EXERCISE PROMPT
Among the records below, find each line bearing the word "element" and copy it.

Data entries
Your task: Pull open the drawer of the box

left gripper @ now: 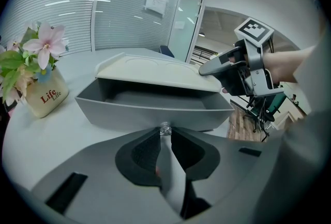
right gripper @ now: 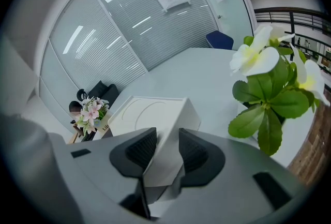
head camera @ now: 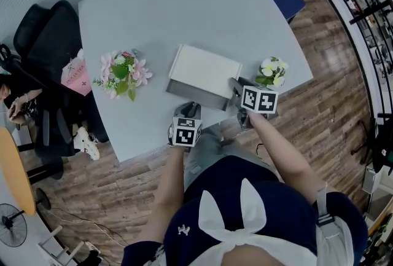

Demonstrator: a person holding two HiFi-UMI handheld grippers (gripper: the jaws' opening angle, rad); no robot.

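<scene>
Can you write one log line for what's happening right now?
drawer: open | left gripper: shut on knob | right gripper: shut on box, at its corner

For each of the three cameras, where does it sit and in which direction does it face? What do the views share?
Head view: on the person's head, looking steeply down at the table; forearms, left gripper and right gripper show.
Left gripper view: on the left gripper, looking along jaws shut on the drawer knob; the right gripper shows.
Right gripper view: on the right gripper, looking along jaws clamped on the white box.
Shared: white box and pink flowers.
</scene>
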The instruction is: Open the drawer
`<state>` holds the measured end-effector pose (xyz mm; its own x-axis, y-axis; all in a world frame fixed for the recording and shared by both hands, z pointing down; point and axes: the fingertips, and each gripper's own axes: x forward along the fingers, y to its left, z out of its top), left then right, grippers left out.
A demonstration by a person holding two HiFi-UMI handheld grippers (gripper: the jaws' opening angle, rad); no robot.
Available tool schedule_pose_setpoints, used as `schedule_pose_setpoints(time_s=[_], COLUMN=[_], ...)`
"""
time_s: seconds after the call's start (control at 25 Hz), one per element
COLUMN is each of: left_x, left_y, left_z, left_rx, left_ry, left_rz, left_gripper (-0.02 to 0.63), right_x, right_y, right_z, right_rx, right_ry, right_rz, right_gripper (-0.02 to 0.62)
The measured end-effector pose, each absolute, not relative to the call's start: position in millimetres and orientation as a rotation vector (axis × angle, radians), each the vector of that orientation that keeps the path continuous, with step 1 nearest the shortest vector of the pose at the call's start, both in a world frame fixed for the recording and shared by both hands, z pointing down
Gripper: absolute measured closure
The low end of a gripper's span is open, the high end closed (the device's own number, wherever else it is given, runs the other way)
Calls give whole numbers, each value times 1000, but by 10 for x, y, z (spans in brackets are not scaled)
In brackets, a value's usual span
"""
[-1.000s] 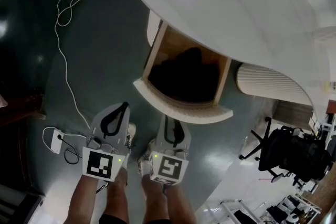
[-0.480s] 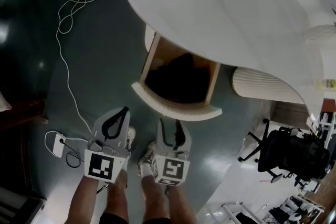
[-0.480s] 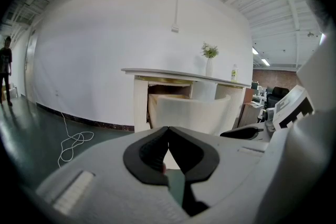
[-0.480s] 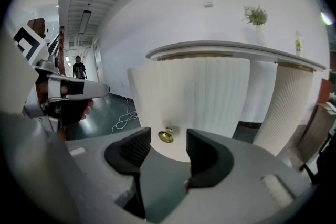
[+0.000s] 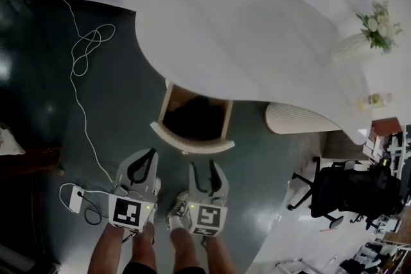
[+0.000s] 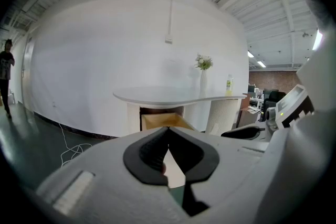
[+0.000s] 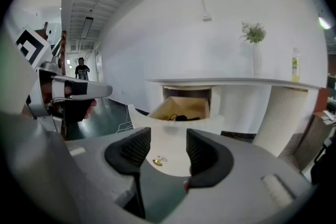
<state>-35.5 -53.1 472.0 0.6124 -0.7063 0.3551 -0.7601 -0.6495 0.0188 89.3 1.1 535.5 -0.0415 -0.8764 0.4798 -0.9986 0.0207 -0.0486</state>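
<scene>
White cable (image 5: 80, 67) trails beside the pulled-out drawer (image 5: 191, 140) — left tool (image 6: 168, 130) together, right tool (image 7: 168, 137) just spread, empty.

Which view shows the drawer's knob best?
Right gripper view: the brass knob shows plainly on the drawer front. Head view looks down into the drawer, its front edge-on; left gripper view shows the drawer but no knob.

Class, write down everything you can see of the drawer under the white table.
The drawer stands pulled out from under the white tabletop. It has a curved white front with a small brass knob, pale wooden side walls, and dark contents, including what looks like a black cable. Nothing touches its front.
</scene>
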Motion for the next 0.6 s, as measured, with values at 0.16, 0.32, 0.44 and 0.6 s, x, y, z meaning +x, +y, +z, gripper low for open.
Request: schedule_pose_setpoints(time_s=[0.16,0.32,0.44,0.6], left_x=[-253,-110,-34,143], left_y=[-523,-579,-625,-654], left_z=[4376,3964,3601,3083], left_rx=[2686,2710,2712,2736], left_ry=[-1243,-1262,-1275,-1284], left_rz=[411,358,333,289], left_gripper=[595,595,595,595], right_x=[1059,1246,1358,1570], right_y=[-6,-90,-154,-213], right_z=[4954,4526,4114,3534], right_rx=[1962,1986,1997,2022], right_ry=[-1987,-2005,-2026,-2059], right_rz=[519,474,446,397], right_gripper=[380,380,380,382])
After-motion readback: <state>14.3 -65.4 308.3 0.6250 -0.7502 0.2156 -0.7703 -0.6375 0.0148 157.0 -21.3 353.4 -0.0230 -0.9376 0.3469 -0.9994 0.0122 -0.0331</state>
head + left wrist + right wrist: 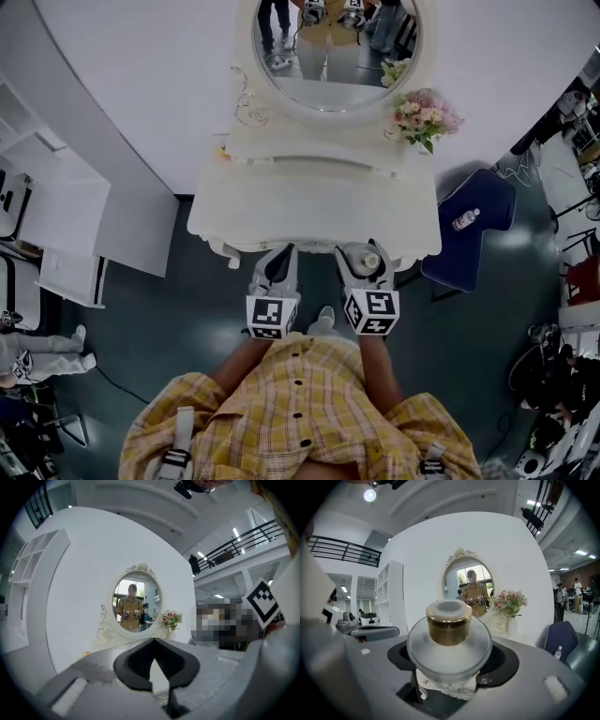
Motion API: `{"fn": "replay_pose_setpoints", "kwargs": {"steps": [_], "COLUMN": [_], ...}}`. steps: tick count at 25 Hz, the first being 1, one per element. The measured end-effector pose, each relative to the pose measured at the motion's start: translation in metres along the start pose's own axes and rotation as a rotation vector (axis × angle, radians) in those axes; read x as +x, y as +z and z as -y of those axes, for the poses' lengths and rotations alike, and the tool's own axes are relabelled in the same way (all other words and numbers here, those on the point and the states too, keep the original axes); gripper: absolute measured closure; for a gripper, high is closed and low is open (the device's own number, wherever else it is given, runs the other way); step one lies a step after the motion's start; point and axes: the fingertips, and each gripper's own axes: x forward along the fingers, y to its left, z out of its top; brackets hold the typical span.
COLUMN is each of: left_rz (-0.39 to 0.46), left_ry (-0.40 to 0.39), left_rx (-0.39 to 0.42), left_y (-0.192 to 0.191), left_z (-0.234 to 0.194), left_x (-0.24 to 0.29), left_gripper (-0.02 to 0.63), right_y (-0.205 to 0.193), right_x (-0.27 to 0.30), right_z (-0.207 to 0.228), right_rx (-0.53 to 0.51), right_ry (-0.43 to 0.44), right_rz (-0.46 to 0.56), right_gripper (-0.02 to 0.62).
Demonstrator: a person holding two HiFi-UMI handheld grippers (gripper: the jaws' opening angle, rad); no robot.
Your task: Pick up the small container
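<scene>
The small container (449,634) is a frosted glass jar with a gold cap. It sits upright between the jaws of my right gripper (450,670), which is shut on it. In the head view the right gripper (367,264) holds the container (369,260) over the front edge of the white dressing table (309,202). My left gripper (278,262) hovers beside it at the same edge, shut and empty. The left gripper view shows its black pads (140,679) closed together with nothing between them.
An oval mirror (336,42) stands at the back of the table, with a vase of pink flowers (427,117) to its right. A blue chair (473,246) carrying a small bottle (466,219) is to the right. White shelving (47,216) stands at the left.
</scene>
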Motion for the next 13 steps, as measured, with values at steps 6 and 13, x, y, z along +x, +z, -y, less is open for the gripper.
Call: {"fn": "replay_pose_setpoints", "kwargs": {"steps": [6,13], "left_rz": [0.003,0.024], "left_ry": [0.008,0.007], "left_rx": [-0.001,0.004], "left_y": [0.001,0.007], "left_z": [-0.003,-0.006], "left_x": [0.001,0.014], "left_gripper": [0.606,0.606], "right_y": [0.001,0.009], "right_x": [0.001,0.01], "right_z": [0.0,0.006], "right_rx": [-0.001,-0.01], "right_ry": [0.005,0.005], "right_rz": [0.003,0.019], "right_gripper": [0.258,0.258]}}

SOLVED EXERCISE
time_s: seconds after the call's start (control at 25 Hz), one per element
Motion API: `{"fn": "replay_pose_setpoints", "kwargs": {"steps": [_], "COLUMN": [_], ...}}`. steps: tick count at 25 Hz, the first being 1, one per element. The measured end-effector pose, each relative to the pose measured at the motion's start: translation in metres along the start pose's own axes and rotation as a rotation vector (axis × angle, radians) in those axes; read x as +x, y as +z and z as -y of those axes, for the poses' lengths and rotations alike, and the tool's own axes are relabelled in the same way (all other words and numbers here, those on the point and the states too, keep the original axes); gripper: absolute measured closure; for a gripper, high is closed and low is open (the device's own number, wherever else it is given, runs the other way); step one lies a step after the motion's start; point and axes: the fingertips, and each gripper's own axes: x forward along the fingers, y to its left, z out of its top; brackets hold the typical span.

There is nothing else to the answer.